Former Secret Service agents who protected Carter will serve as pallbearers, walking alongside the hearse as it exits the campus on its way to Plains.
James Earl Carter Jr. lived more than 80 of his 100 years in and around the town, which still has fewer than 700 people, not much more than when he was born on Oct. 1, 1924.
Some other modern presidents, Richard Nixon, Ronald Reagan, and Bill Clinton — also grew up in rural settings, but Carter stands out for returning and remaining in his birthplace for his long post-presidency.
The motorcade will move through downtown Plains, which spans just a few blocks. It will pass near the girlhood home of first lady Rosalynn Smith Carter, who died in November 2023 at the age of 96, and near where the couple operated the family peanut warehouses.
The route also includes the old train depot that served as Jimmy Carter’s 1976 presidential campaign headquarters and the gas station once run by Carter’s younger brother Billy.

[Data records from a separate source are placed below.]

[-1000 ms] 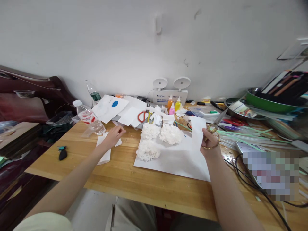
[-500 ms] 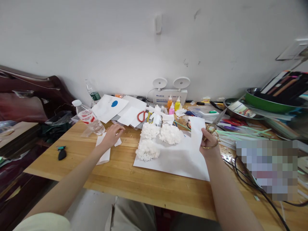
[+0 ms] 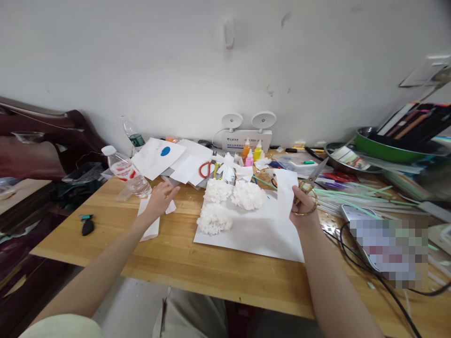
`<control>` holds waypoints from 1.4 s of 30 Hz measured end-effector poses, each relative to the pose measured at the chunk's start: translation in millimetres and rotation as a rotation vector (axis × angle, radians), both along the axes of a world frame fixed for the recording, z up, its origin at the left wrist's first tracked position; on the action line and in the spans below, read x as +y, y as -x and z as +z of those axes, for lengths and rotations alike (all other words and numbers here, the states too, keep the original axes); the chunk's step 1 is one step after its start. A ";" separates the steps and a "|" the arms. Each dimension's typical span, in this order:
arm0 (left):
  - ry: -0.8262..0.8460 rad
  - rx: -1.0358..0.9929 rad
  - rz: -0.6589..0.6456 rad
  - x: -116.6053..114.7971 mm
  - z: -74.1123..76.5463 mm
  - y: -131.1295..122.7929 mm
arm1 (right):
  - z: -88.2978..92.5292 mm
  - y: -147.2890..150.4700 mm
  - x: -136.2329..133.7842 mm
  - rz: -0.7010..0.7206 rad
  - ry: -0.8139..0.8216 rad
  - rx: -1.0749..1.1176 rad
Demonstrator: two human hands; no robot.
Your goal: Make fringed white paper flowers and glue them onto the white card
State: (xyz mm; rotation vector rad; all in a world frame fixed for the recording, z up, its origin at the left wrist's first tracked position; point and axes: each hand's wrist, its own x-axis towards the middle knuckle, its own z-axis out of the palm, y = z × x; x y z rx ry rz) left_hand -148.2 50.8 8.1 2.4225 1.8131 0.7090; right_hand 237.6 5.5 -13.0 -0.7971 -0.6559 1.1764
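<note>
My right hand (image 3: 303,205) grips a pair of gold-handled scissors (image 3: 317,172), blades pointing up and to the right. Between the same hand's thumb and fingers hangs a white paper strip (image 3: 285,183). On the left, my left hand (image 3: 161,199) rests over folded white paper (image 3: 151,231), fingers stretched out and holding nothing. Whether its fingertips touch the small paper piece (image 3: 171,207) beneath, I cannot tell. Between my hands, three fluffy white clusters (image 3: 214,218) sit on a large white sheet (image 3: 246,239).
A water bottle (image 3: 128,173) stands left of several loose sheets (image 3: 155,159). Red-handled pliers (image 3: 205,170) and small paint bottles (image 3: 258,151) are at the back. A green pan (image 3: 394,149), pale sticks (image 3: 352,195), a phone (image 3: 347,213) and black cables (image 3: 347,249) crowd the right.
The whole view has shifted slightly, so things appear a little further left. Both hands keep nearly the same pose; the scissors and paper strip stay in my right hand.
</note>
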 end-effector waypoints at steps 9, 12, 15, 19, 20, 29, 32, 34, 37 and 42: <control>0.354 -0.878 -0.220 -54.1 14.7 -93.8 | -0.6 10.7 -3.5 -0.002 0.022 -0.008; 0.787 -1.153 -0.443 -69.8 9.1 -146.5 | -0.1 24.1 -6.9 0.037 0.012 -0.049; 0.895 -1.320 -0.557 -71.7 4.5 -189.1 | -0.7 34.1 -9.1 0.061 0.012 -0.188; 0.823 -1.380 -0.393 -57.8 1.8 -213.8 | -2.9 37.2 -8.6 0.024 0.041 -0.290; 0.784 -1.373 -0.343 -53.1 1.9 -214.8 | -3.4 36.8 -8.2 0.010 0.040 -0.290; 0.616 -1.598 -0.263 -25.4 23.5 -207.3 | 0.0 42.8 -10.9 0.078 0.070 -0.403; 0.745 -1.595 -0.319 -24.5 26.5 -206.7 | -0.1 45.5 -12.2 0.087 0.106 -0.446; 0.849 -1.530 -0.359 -23.1 26.3 -205.2 | -0.6 44.9 -12.1 0.088 0.103 -0.446; 0.879 -1.458 -0.367 -17.8 27.4 -202.1 | -1.3 42.3 -11.2 0.083 0.087 -0.421; 0.763 -1.602 -0.489 -4.5 43.4 -194.1 | -2.6 45.8 -11.4 0.169 0.050 -0.415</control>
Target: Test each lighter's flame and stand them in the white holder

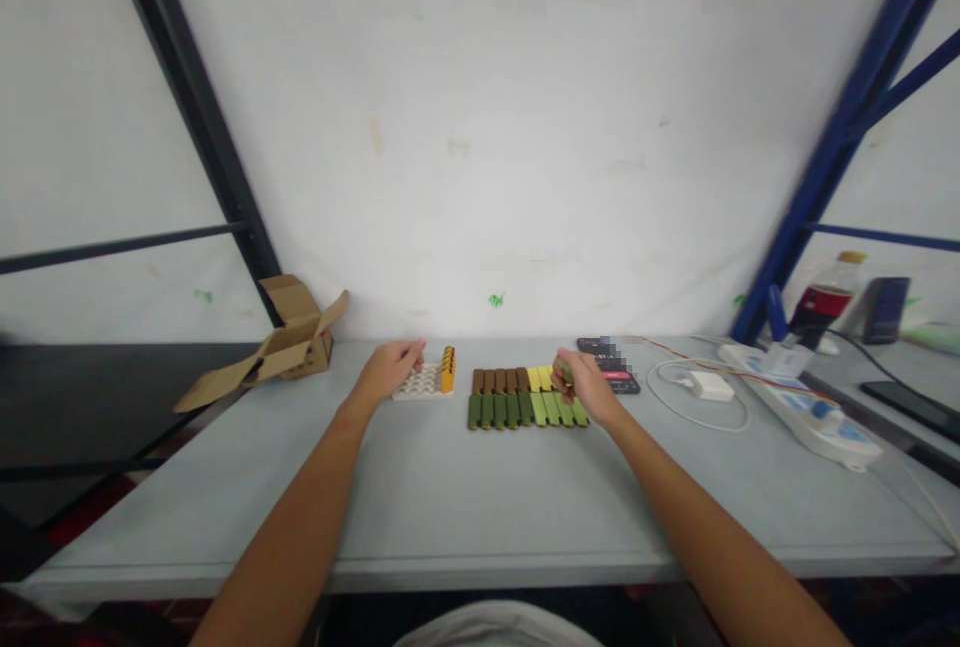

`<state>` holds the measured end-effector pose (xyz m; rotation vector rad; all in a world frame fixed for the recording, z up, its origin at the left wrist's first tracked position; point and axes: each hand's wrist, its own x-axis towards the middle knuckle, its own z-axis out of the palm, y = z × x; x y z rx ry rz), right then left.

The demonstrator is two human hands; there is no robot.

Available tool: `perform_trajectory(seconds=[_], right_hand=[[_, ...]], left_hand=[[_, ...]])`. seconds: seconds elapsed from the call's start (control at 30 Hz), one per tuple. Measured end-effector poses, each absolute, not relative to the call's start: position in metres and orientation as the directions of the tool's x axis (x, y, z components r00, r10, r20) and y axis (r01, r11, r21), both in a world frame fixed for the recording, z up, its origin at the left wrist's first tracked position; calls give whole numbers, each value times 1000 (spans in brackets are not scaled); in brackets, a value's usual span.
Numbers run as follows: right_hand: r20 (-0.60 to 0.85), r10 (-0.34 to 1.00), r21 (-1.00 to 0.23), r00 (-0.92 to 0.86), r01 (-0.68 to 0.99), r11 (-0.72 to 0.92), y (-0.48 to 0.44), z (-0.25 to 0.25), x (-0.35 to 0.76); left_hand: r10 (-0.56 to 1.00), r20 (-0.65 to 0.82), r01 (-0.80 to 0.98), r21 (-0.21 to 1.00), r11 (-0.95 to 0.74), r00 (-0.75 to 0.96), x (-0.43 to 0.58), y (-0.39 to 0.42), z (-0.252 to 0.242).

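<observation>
A white tray (420, 394) with rows of round bumps or hollows lies left of the table's middle. Along its right end stands a row of orange pieces (448, 371). My left hand (390, 369) is closed over the tray's left back corner; what its fingers hold, if anything, is hidden. To the right, flat strips lie in two rows: brown (501, 380) and yellow strips (538, 379) behind, dark green (500, 411) and light green strips (559, 409) in front. My right hand (589, 385), over the right end of these rows, pinches a small olive-green strip (565, 369).
An opened cardboard box (300, 337) sits at the back left. Behind my right hand lies a dark, partly blurred package (619, 379). A white charger (710, 386) with cable and a power strip (802, 412) occupy the right side. A cola bottle (829, 297) stands beyond the blue post.
</observation>
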<state>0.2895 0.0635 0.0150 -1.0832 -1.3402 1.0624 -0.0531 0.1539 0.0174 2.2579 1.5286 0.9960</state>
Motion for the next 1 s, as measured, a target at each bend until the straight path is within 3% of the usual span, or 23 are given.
perform_trajectory(seconds=[0.1,0.27,0.53,0.77,0.93,1.0], right_hand=[[195,981,-971,-15,136,195,58,20,288],[377,926,-877,29,332,347,56,18,290],[315,945,-892,-89,314,327,53,19,283],[588,807,-659,-55,545,518,48,17,286],[413,907,-808,-80,427,405,52,15,283],[429,900,-776,-78,479,411,51,15,283]], left_hand=[[887,407,734,530,-425,219,-53,154,17],[882,417,729,530,-433,221,-52,153,18],[881,419,720,540,-435,218,-52,152,18],[875,426,726,524,-446,230,-53,154,17],[880,414,734,518,-439,234,-51,152,19],[878,416,736,514,-440,234,-51,152,19]])
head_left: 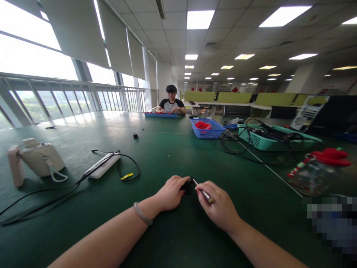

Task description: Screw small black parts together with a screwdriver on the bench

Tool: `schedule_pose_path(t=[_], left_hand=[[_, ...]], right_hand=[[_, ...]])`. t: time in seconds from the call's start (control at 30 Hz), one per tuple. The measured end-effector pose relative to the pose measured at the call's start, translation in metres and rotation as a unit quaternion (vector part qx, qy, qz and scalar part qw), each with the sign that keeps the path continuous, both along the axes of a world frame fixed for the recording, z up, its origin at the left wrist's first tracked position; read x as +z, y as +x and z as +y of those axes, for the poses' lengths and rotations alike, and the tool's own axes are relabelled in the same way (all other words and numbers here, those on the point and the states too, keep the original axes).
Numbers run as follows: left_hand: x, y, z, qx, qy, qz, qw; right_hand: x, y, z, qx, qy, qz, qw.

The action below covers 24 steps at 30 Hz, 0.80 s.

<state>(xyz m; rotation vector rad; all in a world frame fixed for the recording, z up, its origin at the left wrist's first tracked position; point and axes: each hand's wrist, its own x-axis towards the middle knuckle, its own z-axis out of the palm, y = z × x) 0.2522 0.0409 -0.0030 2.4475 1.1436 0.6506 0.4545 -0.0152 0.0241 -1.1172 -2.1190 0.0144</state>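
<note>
And here you are at the dark green tabletop (161,149), with the small, blocky black object (189,187) down on the surface, right between your two hands! Your left hand (173,192), a grey bangle (142,214) round its wrist, has its fingertips pressed on the object's left side, steadying it. Your right hand (219,206) grips a slim, pen-like metal tool (205,195), silvery along its shaft, dull gold at the near end. Its far tip is at the object's upper right; touching or just short, I can't tell. And what a compact little piece: dark all over, partly covered by your fingers, its finer details too small to read. Well apart, to the left, lies a white, slab-shaped device (104,168).
</note>
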Motion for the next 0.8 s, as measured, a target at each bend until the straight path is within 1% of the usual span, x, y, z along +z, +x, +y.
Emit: schedule_pose_path(t=[0.2, 0.4, 0.57, 0.7, 0.8], left_hand=[[0.0007, 0.0009, 0.0004, -0.002, 0.001, 0.002, 1.000], [0.0019, 0.0010, -0.0012, -0.004, 0.012, 0.002, 1.000], [0.0065, -0.0001, -0.0040, -0.017, 0.024, 0.006, 1.000], [0.0085, 0.0004, -0.0046, -0.018, 0.027, 0.012, 0.999], [0.0072, 0.0011, -0.0034, -0.009, 0.026, 0.009, 1.000]], right_hand=[[-0.0013, 0.0004, 0.0013, -0.008, -0.001, -0.004, 1.000], [-0.0020, 0.0012, 0.0024, -0.015, -0.026, -0.010, 0.999], [-0.0007, 0.0001, 0.0021, 0.005, -0.042, -0.012, 0.999], [0.0017, -0.0003, -0.0012, 0.029, -0.023, -0.003, 0.999], [0.0039, 0.0014, -0.0063, 0.063, 0.018, 0.005, 0.998]])
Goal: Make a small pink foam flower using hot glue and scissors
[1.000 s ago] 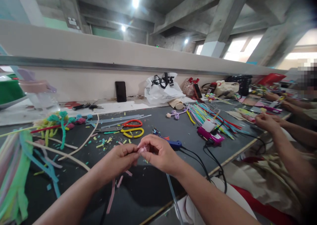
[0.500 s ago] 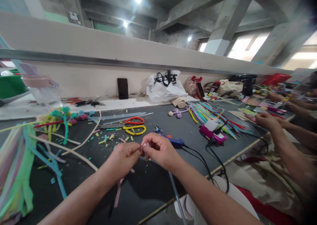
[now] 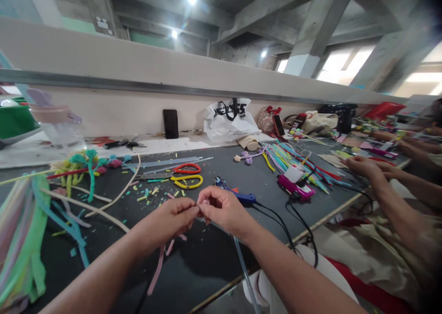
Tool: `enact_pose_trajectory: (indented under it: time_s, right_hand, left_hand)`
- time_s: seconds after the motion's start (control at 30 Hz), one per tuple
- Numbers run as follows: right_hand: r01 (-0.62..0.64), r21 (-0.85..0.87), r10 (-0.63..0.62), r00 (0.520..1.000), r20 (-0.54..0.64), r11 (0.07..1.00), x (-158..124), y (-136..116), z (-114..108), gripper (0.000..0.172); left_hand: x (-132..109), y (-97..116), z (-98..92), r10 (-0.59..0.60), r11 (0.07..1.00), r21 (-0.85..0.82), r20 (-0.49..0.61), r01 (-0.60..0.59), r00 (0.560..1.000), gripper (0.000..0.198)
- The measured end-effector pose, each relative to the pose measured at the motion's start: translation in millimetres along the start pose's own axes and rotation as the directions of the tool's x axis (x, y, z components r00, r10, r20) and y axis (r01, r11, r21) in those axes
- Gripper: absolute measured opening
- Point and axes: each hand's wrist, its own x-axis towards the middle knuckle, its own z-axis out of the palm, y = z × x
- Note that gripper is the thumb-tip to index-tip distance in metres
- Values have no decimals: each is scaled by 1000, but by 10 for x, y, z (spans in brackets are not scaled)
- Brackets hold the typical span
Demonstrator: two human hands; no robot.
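My left hand (image 3: pixel 176 216) and my right hand (image 3: pixel 223 210) meet fingertip to fingertip above the dark table. Both pinch a small pink fuzzy piece, mostly hidden by the fingers. From beneath my left hand hangs a pink pipe cleaner (image 3: pixel 158 268); whether it joins the pinched piece is not visible. Just beyond my right hand lies a blue corded tool like a glue gun (image 3: pixel 246 198). A translucent stick (image 3: pixel 243 268) slants down past the table edge under my right forearm. Scissors (image 3: pixel 187 175) with red and yellow handles lie behind my hands, near scattered short pipe-cleaner scraps (image 3: pixel 148 193).
Bundled pastel pipe cleaners (image 3: pixel 24 231) lie at left, another colourful bunch (image 3: pixel 297 162) at right. A purple power socket (image 3: pixel 296 188) with cords sits right. Behind stand a phone (image 3: pixel 170 124) and a white bag (image 3: pixel 229 120). A co-worker's hands (image 3: pixel 366 166) work at far right.
My left hand and forearm have turned slightly, and the hanging pink pipe cleaner has swung left. The fingertips stay together. The co-worker's hands have shifted a little left.
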Motion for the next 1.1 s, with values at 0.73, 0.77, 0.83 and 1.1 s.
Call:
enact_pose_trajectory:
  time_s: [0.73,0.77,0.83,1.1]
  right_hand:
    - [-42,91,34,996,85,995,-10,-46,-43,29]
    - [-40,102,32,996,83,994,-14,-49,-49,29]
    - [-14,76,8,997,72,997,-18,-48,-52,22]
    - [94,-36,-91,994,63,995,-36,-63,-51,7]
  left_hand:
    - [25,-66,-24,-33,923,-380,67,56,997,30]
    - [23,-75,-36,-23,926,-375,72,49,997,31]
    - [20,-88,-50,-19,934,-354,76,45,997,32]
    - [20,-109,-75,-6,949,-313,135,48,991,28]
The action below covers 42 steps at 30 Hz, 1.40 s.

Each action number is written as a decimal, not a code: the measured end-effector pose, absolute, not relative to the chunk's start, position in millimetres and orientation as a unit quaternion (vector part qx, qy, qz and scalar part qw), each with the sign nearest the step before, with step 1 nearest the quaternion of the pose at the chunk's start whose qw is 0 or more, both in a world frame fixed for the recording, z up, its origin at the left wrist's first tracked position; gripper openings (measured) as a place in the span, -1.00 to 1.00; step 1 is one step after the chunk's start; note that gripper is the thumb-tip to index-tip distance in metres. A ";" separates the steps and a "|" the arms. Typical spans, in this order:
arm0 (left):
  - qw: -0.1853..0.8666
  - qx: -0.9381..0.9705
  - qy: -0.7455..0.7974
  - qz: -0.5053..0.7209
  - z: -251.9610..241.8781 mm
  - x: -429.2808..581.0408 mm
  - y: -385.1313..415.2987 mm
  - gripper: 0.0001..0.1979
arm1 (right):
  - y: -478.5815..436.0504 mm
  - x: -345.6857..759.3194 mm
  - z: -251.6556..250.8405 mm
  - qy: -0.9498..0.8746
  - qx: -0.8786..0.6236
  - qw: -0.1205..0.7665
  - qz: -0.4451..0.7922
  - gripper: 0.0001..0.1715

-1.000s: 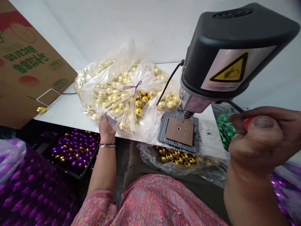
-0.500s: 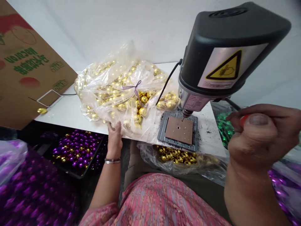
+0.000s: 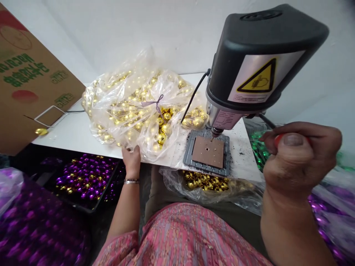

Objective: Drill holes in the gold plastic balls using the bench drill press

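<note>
Two large shapes fill my remote view: the white bench point(image 3: 69, 138) and, above it, the black head of a bench drill point(image 3: 263, 62) with a yellow warning triangle on its silver label. A printed cardboard sheet point(image 3: 33, 77) leans in at the far left, with a wire loop point(image 3: 50, 116) and one loose gold bauble point(image 3: 41, 131) just beside its lower edge. A big clear plastic bag point(image 3: 119, 111) of gold baubles sits on the bench, tied with a thin purple ribbon point(image 3: 155, 104). Below the bench edge I see a black tray point(image 3: 91, 210) of purple baubles and a second plastic bag point(image 3: 172, 181) of gold baubles, and green baubles point(image 3: 259, 151) show beyond the right hand. Under the drill chuck point(image 3: 216, 131), a grey jig point(image 3: 188, 151) carries a brown square plate point(image 3: 208, 152) with a central hole. The person's left hand point(image 3: 132, 160) touches the big bag's lower edge, its fingers point(image 3: 128, 150) slightly apart; I cannot tell whether they grip it. The right hand point(image 3: 294, 159) has its fingers point(image 3: 294, 129) clamped on a red-handled tool point(image 3: 279, 139), whose thin metal pin point(image 3: 256, 139) points left, apart from the jig.
</note>
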<state>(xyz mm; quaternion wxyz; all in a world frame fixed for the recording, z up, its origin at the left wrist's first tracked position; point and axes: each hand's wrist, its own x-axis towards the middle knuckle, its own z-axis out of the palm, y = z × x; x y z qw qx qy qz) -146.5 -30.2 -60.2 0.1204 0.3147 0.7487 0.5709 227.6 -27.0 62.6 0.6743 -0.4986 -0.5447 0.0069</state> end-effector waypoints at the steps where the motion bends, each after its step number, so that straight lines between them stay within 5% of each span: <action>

The motorcade will then pass by the Methodist church where the Carters married in 1946, and the home where they lived and died.
The former President will be buried there alongside Rosalynn.
The Carters built the one-story house, now surrounded by Secret Service fencing, before his first state Senate campaign in 1962 and lived out their lives there except four years in the Governor’s Mansion and four more in the White House.